The bill is still being tallied, but so far the government has said that the tentative settlement with core public-service workers will cost an additional $1.3-billion a year (plus $300-million for one-time lump-sum payments). There hasn’t yet been similar figures for the tentative settlement with Canada Revenue Agency workers, largely identical on wages. Hundreds of millions of dollars more in annual costs are certain.

Set against that is the government’s forecast that its operating expenses will be flat over the next five years, at $123.7-billion in the current fiscal year and in fiscal 2027. The Liberals profess that they will achieve that feat (a U-turn from the significant run-up in the costs of government during their tenure) largely by paring back spending on external consultants and the most modest of constraints on travel and other non-core expenses.

If the Liberals have a plan to offset the sharp increase in salary costs, they haven’t shared it with the public. During the budget lockup briefing for journalists in March, a senior government official did say that any settlement costs beyond projections used to prepare fiscal forecasts would simply be added on to the deficit.

That’s a woefully insufficient, indeed irresponsible, response. Civil servants themselves could hardly be blamed for wanting to protect their paycheques from the corrosive effects of inflation. They mostly succeeded, which will add to operating costs. If that is more than the government anticipated – so far the Finance Department isn’t saying – then it needs to do more than simply shrug its shoulders and add the tab to the national debt.

In isolation, the nearly 13-per-cent bump in pay over four years isn’t an insurmountable problem.

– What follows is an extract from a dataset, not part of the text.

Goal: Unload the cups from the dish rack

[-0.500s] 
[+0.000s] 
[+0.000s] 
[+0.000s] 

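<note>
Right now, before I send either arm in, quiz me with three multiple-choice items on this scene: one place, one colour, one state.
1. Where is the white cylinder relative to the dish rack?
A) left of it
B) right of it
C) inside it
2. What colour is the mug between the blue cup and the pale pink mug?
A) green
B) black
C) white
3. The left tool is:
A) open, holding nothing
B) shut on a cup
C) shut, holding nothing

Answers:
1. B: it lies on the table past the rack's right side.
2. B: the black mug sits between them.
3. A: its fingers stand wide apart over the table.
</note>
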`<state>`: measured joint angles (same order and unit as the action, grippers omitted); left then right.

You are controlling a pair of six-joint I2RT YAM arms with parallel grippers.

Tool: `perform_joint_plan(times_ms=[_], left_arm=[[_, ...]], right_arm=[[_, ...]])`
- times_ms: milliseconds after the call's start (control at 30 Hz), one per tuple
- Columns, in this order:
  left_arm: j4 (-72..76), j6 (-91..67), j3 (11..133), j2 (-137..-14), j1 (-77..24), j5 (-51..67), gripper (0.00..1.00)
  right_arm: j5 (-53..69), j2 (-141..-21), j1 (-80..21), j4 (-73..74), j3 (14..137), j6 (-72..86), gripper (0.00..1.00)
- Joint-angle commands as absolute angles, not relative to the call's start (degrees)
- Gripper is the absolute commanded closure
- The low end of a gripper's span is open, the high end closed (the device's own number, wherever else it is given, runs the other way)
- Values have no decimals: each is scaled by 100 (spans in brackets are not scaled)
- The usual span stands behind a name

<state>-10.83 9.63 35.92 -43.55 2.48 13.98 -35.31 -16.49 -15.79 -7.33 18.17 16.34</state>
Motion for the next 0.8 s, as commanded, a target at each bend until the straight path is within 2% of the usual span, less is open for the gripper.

But that increase is layered on top of the 30-per-cent (and counting) increase in the head count of the civil service, and a massive expansion in the use, and cost, of external contractors.

Adding to Ottawa’s problems is language in the tentative agreement with PSAC that limits the ability of the government to lay off civil servants. PSAC has secured language that allows it to contest layoffs and that members “will not lose their job if they can perform the duties of a contractor already working with the federal government.”

There might not be a perfect skills overlap between the MBA-heavy team at McKinsey & Co. and CRA staff. But that language is an obvious impediment to layoffs, particularly given the recent expansion in contractor expenditures.

One thing is for certain: Ottawa should stop hiring. The reflex when any problem pops up, on display last summer with the passport fiasco, is to flood the zone with new employees. Any private sector employer would recognize the impulse – we need more people – and equally realize that such an impulse is an admission of a failure of imagination and of basic managerial competence.

Instead, the Liberals need to downsize the civil service. With layoffs made much more difficult, a hiring freeze is the next-best option. Unfortunately, it would take at least the rest of the decade to unwind the Liberals’ hiring spree, given current rates of attrition.

So best to get started. The spending party is over, and the Liberals’ fiscal headaches have only begun to inflict pain.